Energy companies have insisted controversial rises in bills were partly down to green taxes but were accused of charging customers "the maximum price they feel they can get away with".
Senior executives from the "Big Six" - E.ON, British Gas, npower, EDF, Scottish Power and SSE - have been questioned by MPs about the recent increases by some of them.
The Energy and Climate Change Committee hearing was told rising wholesale costs and environmental "stealth taxes" were behind the average 9.1% hike.
But the businesses practices of the Big Six were called into question by the managing director of small, green energy firm Ovo Energy, who also faced the politicians.
Stephen Fitzpatrick told MPs he "can't explain" the price rises being imposed because his company was buying gas at a cheaper price - 5p a therm less - than it had in 2009.
Loyal bill-payers are charged a far higher rate, in some cases £200 more, and loaded with environmental costs than those who switch but the companies responsible go "unchallenged" by Ofgem, he said.
He said: "It looks to me like a lot of energy companies, a significant number of the Big Six, are charging the maximum price they feel they can get away with to the customers that they feel will not switch under any circumstances."
And he claimed if the Big Six charged the same unit rates as Ovo Energy did in 2012, then the total saving would be £3.7bn (£1.4bn in gas and £2.3bn in electricity).
Tony Cocker, chief executive of E.ON, which has yet to announce a price increase, said he had written to Prime Minister David Cameron calling for a competition commission inquiry to investigate the industry to help reassure customers.
Npower said it supported the call for an inquiry but Centrica (British Gas) and SSE said they were against.
An analysis by industry regulator Ofgem showed that wholesale prices have risen by 1.7% - adding just £10 to the average household bill of £600.
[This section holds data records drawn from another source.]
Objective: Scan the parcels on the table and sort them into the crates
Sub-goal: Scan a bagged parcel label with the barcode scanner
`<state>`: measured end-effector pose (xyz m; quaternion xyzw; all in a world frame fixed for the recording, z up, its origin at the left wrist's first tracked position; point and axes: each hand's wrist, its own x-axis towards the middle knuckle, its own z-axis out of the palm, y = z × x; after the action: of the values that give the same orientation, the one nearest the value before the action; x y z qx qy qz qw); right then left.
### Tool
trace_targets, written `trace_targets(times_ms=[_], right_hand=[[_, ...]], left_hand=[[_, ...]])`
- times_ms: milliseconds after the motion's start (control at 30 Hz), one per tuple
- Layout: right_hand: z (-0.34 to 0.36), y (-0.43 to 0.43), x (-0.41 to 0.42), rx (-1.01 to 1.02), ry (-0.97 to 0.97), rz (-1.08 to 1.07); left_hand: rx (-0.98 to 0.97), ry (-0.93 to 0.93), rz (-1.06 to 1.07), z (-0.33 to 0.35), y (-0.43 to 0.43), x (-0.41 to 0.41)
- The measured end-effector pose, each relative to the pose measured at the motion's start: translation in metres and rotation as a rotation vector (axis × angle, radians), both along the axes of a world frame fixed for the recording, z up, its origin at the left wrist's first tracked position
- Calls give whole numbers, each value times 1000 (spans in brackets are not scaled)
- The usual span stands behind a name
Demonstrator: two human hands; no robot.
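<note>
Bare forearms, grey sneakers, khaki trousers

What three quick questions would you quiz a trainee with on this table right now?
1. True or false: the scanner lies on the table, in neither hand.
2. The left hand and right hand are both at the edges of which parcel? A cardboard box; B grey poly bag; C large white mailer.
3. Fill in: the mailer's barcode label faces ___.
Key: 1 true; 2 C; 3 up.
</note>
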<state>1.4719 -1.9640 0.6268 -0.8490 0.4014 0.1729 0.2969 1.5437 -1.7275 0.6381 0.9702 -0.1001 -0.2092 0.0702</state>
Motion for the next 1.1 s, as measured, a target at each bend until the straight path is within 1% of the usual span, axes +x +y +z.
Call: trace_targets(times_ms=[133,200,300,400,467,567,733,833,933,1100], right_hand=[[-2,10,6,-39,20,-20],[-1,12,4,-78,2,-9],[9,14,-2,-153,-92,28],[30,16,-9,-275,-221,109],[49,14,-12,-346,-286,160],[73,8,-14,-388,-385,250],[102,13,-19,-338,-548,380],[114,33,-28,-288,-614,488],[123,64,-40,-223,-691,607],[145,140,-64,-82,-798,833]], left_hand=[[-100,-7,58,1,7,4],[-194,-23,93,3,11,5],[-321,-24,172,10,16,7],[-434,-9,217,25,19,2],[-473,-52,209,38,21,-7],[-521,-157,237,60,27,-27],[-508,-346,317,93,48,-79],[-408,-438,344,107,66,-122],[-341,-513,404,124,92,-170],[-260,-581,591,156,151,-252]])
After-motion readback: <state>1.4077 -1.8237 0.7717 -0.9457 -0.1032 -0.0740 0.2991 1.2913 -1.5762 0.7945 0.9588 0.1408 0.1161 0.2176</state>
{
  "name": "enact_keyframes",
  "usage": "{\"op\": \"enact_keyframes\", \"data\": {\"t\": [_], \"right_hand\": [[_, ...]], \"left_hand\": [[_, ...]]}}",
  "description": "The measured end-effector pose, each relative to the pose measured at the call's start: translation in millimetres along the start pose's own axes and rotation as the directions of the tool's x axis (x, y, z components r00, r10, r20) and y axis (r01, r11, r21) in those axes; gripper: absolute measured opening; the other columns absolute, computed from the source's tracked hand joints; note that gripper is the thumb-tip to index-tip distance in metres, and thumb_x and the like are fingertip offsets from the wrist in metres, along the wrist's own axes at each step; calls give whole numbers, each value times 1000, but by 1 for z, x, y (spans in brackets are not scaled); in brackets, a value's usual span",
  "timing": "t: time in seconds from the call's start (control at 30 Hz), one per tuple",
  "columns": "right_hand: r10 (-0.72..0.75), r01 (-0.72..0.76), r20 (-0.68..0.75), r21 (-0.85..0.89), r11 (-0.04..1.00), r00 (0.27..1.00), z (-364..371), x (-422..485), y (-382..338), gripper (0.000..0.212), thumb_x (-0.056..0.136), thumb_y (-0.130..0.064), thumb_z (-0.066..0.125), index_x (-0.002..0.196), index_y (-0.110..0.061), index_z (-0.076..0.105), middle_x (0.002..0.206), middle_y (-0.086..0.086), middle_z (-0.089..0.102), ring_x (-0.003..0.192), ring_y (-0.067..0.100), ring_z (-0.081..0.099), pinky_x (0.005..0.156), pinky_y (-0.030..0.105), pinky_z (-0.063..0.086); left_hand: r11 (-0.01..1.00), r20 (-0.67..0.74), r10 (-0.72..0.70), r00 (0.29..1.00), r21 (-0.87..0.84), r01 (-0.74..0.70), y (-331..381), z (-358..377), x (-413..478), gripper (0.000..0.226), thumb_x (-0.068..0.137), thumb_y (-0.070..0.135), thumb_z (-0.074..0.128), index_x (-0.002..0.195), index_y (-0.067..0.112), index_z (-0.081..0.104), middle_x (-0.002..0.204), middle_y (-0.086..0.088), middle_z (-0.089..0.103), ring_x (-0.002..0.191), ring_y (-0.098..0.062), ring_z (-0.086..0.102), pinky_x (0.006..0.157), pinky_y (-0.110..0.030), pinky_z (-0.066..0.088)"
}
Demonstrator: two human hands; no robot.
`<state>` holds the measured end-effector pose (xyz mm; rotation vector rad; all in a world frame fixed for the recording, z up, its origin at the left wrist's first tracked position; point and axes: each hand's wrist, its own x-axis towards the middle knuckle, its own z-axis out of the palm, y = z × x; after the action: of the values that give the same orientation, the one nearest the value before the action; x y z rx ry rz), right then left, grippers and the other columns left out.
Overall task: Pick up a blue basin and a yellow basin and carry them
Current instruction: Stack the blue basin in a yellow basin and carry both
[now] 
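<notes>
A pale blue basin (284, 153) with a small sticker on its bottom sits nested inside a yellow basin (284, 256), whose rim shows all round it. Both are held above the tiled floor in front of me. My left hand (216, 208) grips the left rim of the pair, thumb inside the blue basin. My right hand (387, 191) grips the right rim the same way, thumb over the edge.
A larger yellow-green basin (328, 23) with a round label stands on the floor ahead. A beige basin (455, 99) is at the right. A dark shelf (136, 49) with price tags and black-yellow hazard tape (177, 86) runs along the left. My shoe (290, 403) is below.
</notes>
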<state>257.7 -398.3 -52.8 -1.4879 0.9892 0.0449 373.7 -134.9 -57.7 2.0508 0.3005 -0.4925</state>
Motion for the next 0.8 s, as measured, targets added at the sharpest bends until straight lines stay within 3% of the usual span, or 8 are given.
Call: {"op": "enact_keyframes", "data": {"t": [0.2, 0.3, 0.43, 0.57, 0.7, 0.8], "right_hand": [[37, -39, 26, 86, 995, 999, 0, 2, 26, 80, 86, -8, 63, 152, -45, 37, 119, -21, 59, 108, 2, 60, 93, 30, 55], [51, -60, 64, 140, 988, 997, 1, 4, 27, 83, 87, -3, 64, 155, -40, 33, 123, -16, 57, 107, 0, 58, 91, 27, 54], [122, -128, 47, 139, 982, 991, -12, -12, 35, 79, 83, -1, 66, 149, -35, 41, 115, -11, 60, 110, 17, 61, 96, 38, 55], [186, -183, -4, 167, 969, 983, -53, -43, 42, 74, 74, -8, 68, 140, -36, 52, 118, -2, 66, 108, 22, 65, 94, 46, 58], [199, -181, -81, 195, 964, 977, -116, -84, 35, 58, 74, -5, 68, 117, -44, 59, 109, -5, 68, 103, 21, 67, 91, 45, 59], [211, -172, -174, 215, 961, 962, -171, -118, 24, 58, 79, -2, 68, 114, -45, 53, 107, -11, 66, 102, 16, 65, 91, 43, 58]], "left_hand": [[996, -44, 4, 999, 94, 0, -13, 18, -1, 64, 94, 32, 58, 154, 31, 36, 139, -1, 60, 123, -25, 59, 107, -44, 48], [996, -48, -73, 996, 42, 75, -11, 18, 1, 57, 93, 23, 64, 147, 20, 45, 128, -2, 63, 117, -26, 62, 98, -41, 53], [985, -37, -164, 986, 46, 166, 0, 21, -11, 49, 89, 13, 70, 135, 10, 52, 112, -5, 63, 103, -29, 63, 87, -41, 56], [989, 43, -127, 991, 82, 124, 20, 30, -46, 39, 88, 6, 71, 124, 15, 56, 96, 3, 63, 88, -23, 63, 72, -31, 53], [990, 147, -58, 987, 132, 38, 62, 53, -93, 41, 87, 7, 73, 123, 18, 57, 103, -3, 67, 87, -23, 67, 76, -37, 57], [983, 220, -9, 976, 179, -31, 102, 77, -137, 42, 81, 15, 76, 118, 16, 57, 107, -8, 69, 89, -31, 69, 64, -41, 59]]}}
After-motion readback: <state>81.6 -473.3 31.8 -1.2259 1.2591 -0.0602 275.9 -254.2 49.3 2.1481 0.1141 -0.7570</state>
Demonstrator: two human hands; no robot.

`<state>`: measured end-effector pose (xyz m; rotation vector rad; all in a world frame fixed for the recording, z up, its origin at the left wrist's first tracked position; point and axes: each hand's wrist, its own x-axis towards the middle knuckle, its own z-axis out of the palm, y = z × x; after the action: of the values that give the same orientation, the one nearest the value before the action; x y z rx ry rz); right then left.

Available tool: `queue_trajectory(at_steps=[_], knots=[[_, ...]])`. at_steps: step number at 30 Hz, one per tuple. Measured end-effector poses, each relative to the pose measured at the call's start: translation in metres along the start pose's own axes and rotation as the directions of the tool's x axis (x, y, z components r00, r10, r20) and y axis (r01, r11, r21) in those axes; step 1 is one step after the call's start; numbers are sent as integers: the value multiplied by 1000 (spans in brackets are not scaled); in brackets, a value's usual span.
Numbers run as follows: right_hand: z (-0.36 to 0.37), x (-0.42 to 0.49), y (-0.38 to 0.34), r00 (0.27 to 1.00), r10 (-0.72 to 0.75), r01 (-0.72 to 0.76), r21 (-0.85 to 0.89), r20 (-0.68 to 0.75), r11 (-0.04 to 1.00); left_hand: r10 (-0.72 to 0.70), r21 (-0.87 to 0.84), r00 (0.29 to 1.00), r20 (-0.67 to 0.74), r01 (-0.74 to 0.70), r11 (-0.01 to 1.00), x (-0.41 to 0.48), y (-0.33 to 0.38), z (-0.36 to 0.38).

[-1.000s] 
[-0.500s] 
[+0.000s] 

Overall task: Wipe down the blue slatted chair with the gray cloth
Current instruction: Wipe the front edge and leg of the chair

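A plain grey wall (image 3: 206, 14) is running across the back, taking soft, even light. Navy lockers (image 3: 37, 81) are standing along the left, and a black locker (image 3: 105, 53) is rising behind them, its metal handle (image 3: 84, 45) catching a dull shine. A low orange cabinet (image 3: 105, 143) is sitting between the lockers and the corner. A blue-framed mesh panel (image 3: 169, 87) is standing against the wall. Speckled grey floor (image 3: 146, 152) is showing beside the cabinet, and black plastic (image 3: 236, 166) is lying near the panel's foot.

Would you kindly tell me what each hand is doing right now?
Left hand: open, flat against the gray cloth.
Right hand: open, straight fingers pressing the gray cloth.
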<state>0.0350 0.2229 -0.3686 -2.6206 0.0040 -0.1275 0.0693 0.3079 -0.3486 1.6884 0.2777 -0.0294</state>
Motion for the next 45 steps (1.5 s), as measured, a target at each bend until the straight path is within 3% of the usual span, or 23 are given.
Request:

But npower's external affairs director Guy Johnson said that wholesale prices had increased by 3% and that wholesale prices accounted for 45% of their costs.
He also blamed the 11.1% increase on household bills announced last week by npower on green levies, saying they had increased by 31% and now accounted for 15% of the companies' costs.
In addition, he said that transport costs, which comprised 23% of their costs, had also increased by 10%.
When asked why, over the last few years, the Big Six had all increased prices at a similar level and at a similar time, they claimed it was because the majority of their costs were outside their control and therefore broadly the same.
William Morris, retail managing director of SSE, whose announcement of a 8.2% increase sparked the latest round of price rises, said that his company had been first to announce hikes at each time in the last two years.
He said that "85% of our costs are outside our control" and said that because of this "they are going to be similar at the same time".
Mr Cocker said that his firm E.ON would "hold out as long as we can" over a possible price rise.
However, he said the drivers for each firm to make the increases were similar, citing increases in transport and wholesale costs, and "environmental obligations" (green taxes).
Mr Cocker said that the green levies were a "stealth poll tax" and should be removed from energy bills and put into general taxation - a move the Liberal Democrats have indicated they may not oppose.
Mr Morris, of SSE, said that if the Government was to agree then that would "come straight off the customers' bills".